Problem requirements =>
Only one stretch of the data below is wanted: the lines starting at the one with "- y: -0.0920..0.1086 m" and ending at the one with "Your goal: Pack", both included, given again exactly.

Provided data =>
━━━━
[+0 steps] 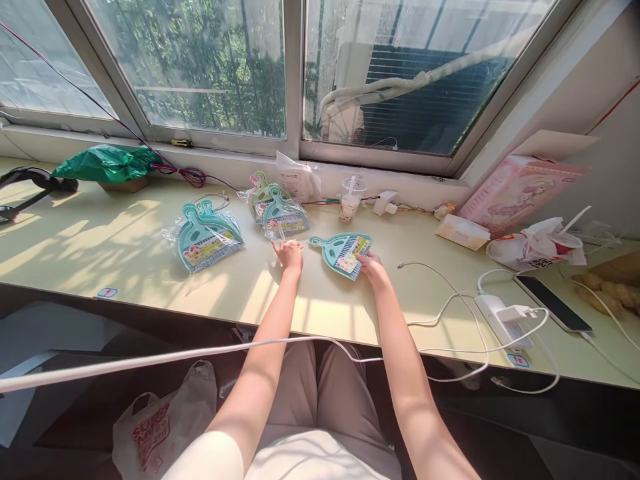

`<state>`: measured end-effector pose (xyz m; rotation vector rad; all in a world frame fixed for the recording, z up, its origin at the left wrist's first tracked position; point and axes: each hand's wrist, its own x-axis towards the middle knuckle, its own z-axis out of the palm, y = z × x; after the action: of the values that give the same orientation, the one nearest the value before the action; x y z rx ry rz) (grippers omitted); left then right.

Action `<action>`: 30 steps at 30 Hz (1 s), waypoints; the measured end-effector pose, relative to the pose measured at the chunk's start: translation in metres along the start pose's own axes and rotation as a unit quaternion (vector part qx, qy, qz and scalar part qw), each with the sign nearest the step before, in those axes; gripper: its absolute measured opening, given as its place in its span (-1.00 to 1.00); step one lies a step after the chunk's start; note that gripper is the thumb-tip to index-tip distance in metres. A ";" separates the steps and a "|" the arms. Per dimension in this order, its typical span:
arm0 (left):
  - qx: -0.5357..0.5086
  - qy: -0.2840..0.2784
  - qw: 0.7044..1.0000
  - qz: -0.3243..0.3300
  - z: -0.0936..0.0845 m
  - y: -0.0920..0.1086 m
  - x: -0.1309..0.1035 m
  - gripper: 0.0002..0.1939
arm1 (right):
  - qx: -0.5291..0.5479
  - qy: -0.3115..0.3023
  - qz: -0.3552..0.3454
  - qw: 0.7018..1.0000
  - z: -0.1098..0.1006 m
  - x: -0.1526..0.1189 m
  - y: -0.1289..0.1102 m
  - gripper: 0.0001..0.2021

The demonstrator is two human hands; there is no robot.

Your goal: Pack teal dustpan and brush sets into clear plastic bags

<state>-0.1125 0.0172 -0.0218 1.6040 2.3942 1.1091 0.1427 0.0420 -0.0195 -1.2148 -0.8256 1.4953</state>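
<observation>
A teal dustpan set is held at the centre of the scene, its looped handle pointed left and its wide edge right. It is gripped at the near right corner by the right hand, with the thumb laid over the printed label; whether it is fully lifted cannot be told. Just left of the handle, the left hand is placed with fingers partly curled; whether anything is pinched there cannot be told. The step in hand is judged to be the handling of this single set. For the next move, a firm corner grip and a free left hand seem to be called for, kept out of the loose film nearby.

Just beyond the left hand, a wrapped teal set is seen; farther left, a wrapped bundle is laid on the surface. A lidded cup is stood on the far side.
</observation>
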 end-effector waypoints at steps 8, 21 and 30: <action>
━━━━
Answer box =>
  - y: -0.0920..0.1086 m
  - x: -0.1309..0.1035 m
  - gripper: 0.0002..0.1939
arm1 (right):
  - qx: -0.5291..0.5479
  - qy: -0.3115..0.3023
  - qz: -0.3552..0.3454
  - qw: 0.7018..1.0000
  - z: -0.1098..0.1006 m
  - x: -0.1526..0.1189 m
  - y: -0.1289..0.1102 m
  - gripper: 0.0001..0.2021

The demonstrator is two human hands; there is no robot.

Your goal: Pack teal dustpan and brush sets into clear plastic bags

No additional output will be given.